Flavio Cobolli non era invece certo altrettanto quasi sconosciuto ai più, dal momento che aveva già dato più volte prova di essere uno degli italiani più interessanti nel nuovo panorama tennistico. Basti tornare anche a soli due mesi fa, con la vittoria del classe 2002 in quel di Monaco proprio contro Zverev.  Il tedesco era reduce da altre cinque sconfitte consecutive di marca italiana, firmate da Luciano Darderi (non molto tempo fa a Roma) e in ben quattro circostanze da Sinner (Indian Wells, Miami, Montecarlo, Madrid), ed oltre ad aver spezzato la “maledizione tricolore”, ha finalmente messo le mani su un titolo grande Slam che ancora mancava nella bacheca del numero 3 al mondo. Un trofeo consegnatogli da un altro grande italiano, Adriano Panatta, iridato a Parigi esattamente mezzo secolo fa. Con l’uscita prematura di Sinner, indubbiamente Sascha era l’indiziato numero uno per la coppa: con più fatica del previsto, certo, ma ora anche con un bel peso in meno per il futuro. Il tabellone del singolare maschile del Roland Garros 2026 vedeva dunque ai quarti di finale ben tre italiani su otto tennisti, con i due Matteo, Berrettini e Arnaldi, a far compagnia a Cobolli. Il derby italiano tra omonimi lo ha conquistato Arnaldi, con Berrettini costretto al ritiro nel corso della gara, mentre la semifinale tra Arnaldi e Cobolli (che aveva sconfitto in rimonta il numero 4 al mondo Auger-Aliassime)  non ha avuto luogo per il forfait del primo.
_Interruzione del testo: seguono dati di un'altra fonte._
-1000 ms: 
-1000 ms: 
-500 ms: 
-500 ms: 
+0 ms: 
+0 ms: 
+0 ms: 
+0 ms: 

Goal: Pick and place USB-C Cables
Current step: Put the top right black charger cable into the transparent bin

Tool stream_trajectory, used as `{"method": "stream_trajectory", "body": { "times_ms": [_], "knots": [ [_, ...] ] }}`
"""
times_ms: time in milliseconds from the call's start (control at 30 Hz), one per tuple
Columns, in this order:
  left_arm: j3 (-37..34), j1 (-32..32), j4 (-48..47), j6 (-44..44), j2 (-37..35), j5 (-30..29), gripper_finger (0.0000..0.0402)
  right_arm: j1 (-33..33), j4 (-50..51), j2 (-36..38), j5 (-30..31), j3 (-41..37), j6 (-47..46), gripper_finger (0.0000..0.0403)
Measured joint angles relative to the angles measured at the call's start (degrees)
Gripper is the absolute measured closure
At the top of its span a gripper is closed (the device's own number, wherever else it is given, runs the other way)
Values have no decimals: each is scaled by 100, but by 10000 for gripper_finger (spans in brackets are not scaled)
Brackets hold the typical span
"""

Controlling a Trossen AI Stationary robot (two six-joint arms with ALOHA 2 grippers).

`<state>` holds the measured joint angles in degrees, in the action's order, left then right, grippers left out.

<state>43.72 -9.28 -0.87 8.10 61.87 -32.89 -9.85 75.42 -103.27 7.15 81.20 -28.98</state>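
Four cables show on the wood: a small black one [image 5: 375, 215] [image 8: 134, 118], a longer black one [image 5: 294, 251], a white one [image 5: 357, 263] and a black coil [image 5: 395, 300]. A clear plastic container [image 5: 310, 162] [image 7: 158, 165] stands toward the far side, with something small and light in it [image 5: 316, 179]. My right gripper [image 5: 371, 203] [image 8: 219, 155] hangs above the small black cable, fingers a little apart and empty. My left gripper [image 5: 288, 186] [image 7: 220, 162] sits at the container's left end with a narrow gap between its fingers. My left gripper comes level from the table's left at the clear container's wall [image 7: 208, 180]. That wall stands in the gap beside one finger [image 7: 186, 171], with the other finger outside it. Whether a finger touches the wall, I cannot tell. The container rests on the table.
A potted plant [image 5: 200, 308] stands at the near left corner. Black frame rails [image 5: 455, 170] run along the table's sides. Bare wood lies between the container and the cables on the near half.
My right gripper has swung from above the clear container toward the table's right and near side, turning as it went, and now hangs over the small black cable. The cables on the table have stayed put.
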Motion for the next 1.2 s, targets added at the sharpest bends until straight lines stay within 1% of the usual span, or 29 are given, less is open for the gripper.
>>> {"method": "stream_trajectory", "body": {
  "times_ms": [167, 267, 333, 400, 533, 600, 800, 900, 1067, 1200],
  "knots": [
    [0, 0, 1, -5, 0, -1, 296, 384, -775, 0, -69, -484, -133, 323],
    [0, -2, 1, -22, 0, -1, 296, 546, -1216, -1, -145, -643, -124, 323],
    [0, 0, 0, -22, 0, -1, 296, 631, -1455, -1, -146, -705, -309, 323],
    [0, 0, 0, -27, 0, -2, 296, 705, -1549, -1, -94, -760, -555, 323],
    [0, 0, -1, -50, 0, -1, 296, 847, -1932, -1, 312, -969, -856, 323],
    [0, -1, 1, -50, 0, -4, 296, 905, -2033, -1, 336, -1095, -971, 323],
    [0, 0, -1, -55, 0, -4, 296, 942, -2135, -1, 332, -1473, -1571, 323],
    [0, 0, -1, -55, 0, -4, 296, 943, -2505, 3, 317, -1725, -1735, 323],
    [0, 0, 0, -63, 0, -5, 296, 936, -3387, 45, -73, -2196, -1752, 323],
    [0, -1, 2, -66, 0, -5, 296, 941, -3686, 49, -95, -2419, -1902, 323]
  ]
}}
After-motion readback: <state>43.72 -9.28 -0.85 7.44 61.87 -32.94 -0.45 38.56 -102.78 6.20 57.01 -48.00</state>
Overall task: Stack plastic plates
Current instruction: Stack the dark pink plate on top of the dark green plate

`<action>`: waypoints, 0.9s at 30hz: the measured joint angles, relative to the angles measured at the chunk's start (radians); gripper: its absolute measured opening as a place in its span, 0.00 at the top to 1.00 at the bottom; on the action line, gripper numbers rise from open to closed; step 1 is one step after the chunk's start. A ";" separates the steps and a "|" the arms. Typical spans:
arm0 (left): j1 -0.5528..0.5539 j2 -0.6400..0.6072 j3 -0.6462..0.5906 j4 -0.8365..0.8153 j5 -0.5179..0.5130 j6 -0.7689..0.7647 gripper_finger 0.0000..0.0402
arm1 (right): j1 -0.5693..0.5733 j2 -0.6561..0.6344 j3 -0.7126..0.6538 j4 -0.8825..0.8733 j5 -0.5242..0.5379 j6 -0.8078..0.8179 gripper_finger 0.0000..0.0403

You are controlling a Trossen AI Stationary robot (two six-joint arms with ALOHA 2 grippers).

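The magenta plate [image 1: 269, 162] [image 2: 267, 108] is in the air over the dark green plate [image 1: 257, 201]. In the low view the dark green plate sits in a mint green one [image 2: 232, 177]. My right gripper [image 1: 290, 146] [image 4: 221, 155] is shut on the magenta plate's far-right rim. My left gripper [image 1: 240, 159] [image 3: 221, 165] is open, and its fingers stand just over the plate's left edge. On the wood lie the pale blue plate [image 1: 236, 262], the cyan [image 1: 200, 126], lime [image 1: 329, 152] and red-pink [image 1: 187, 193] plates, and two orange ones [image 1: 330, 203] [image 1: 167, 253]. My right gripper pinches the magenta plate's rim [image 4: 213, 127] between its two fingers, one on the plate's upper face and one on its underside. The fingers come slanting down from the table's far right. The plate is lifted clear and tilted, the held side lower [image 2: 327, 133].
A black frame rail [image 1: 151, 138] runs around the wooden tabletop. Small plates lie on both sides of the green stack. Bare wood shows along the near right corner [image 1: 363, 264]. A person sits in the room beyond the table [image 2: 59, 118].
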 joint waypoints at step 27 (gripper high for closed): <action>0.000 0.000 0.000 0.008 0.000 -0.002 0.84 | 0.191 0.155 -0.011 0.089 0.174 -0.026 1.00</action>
Assente dal torneo un altro atleta che sta ben figurando e avrebbe potuto dire la sua, ossia Lorenzo Musetti. Se dunque Italia e Polonia non possono sorridere fino in fondo per quel passettino mancante per il massimo obiettivo nei singolari maschile e femminile, l’Italia può festeggiare però la conquista del titolo nel doppio misto, per merito della coppia Sara Errani e Andrea Vavassori. 

Chiudo ora tutto il discorso riprendendo proprio il pocanzi nominato Berrettini. Quando arrivò a giocarsi la finale di Wimbledon nel 2021, superando in semifinale il polacco Hubert Hurkacz, ricordo nitidamente il racconto di doverosa eccezionalità attorno all’evento. Nessuno prima di lui aveva infatti raggiunto l’ultimo atto del Grande Slam Britannico, e bisognava scavare fino al 1959 e 1960 con la doppia vittoria di Nicola Pietrangeli al Roland Garros per ritrovare un italiano in finale in un Open. Ora con Jannik Sinner tutto sembra più normale, scontato,  ma non lo è affatto. Piccolo doveroso inciso, quasi come in Formula 1 ora con un Kimi Antonelli fresco reduce nel pomeriggio di ieri dal quinto gran premio vinto di fila, e tutto appare così, assodato, ma pure qui sono dovuti passare 20 anni per risentir suonare l’inno di Mameli sul podio per un pilota. E che dire, tornando a pallina e racchetta, di Iga Swiątek, capace di scrivere pagine di storia senza eguali, già altrettanto nella leggenda del tennis e dello sport polacco e mondiale. Non serve dire altro. 

Poco meno di un anno fa celebravo in questo articolo la loro doppia vittoria a Wimbledon con anche un passaggio su cui vorrei nuovamente soffermarmi, perché forse se ne parla troppo poco, e vi invito a leggerlo: l’impatto sulle nuove generazioni, e non solo. Perché quando uno sport va così bene e regala campioni di tale fattura, è una naturale conseguenza la crescita del movimento, in tutto e per tutto. E che si tratti di una storia magari anche potenzialmente estemporanea (non credo, vediamo) come quella della splendida Maja, o di un complesso già più strutturato come quello dei numerosi nuovi giovani tennisti tricolori, tutto è linfa per crescere e far crescere. Ci sono dei numeri concreti, dalle scuole tennis fino ai successivi palcoscenici, e parlano.